Exact reproduction of all the data is required, with pictures excluded.
(Data extract)
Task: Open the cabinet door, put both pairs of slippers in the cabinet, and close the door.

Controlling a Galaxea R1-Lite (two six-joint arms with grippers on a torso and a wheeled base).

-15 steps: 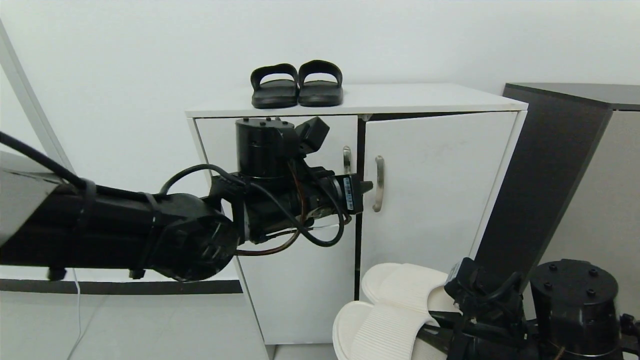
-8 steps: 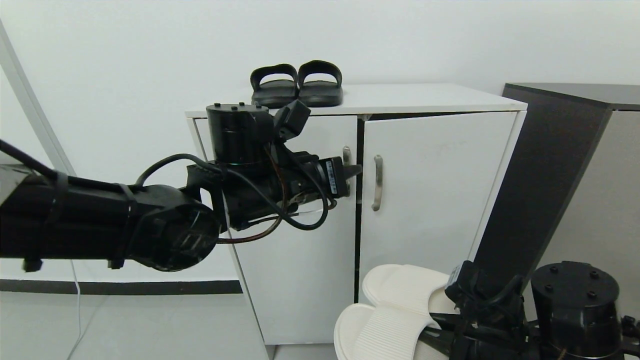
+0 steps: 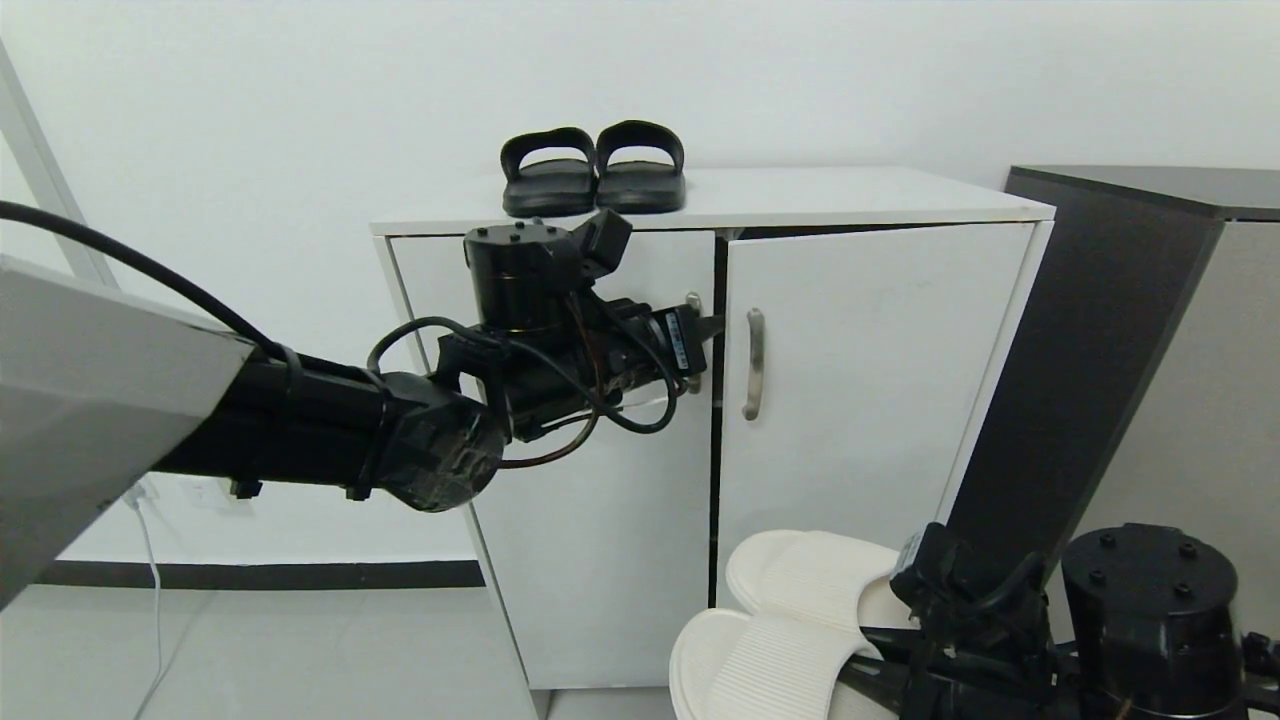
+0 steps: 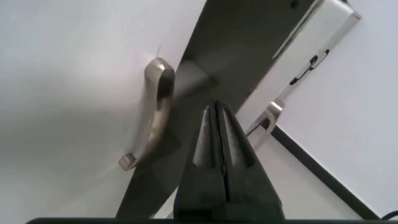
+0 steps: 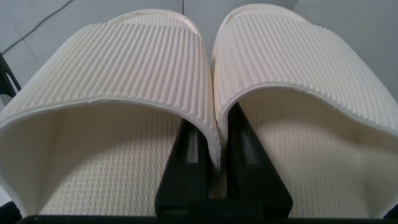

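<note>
The white cabinet [image 3: 600,520] stands ahead, its two doors meeting at a dark gap. A pair of black slippers [image 3: 593,170] rests on its top. My left gripper [image 3: 713,324] is shut with nothing in it, its tip at the gap just beside the left door handle [image 3: 693,300]; the right door handle [image 3: 755,362] hangs free. From the left wrist, the closed fingers [image 4: 217,115] point into the dark gap next to a metal handle [image 4: 158,106]. My right gripper [image 5: 214,155] is shut on the white slippers [image 5: 143,68], pinching their adjoining straps, low in front of the right door [image 3: 790,610].
A dark grey cabinet [image 3: 1100,330] stands right of the white one. The right door's top edge shows a thin dark opening. A black baseboard stripe [image 3: 260,574] runs along the wall at the left, with a white cable [image 3: 155,590] hanging down.
My left gripper rose from near the right door handle and shifted left toward the gap by the left handle. The arm stretched farther forward. The right arm and white slippers stayed put.
</note>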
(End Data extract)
### Finished task
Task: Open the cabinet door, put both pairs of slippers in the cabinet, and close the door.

Controlling a Galaxea R1-Lite (two six-joint arms with grippers on a torso and a wheeled base).

-15 steps: 
-8 steps: 
+0 steps: 
+0 steps: 
+0 steps: 

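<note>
The white cabinet [image 3: 600,520] stands ahead, its two doors meeting at a dark gap. A pair of black slippers [image 3: 593,170] rests on its top. My left gripper [image 3: 713,324] is shut with nothing in it, its tip at the gap just beside the left door handle [image 3: 693,300]; the right door handle [image 3: 755,362] hangs free. From the left wrist, the closed fingers [image 4: 217,115] point into the dark gap next to a metal handle [image 4: 158,106]. My right gripper [image 5: 214,155] is shut on the white slippers [image 5: 143,68], pinching their adjoining straps, low in front of the right door [image 3: 790,610].
A dark grey cabinet [image 3: 1100,330] stands right of the white one. The right door's top edge shows a thin dark opening. A black baseboard stripe [image 3: 260,574] runs along the wall at the left, with a white cable [image 3: 155,590] hanging down.
My left gripper rose from near the right door handle and shifted left toward the gap by the left handle. The arm stretched farther forward. The right arm and white slippers stayed put.
</note>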

With this, there is nothing more to the exercise.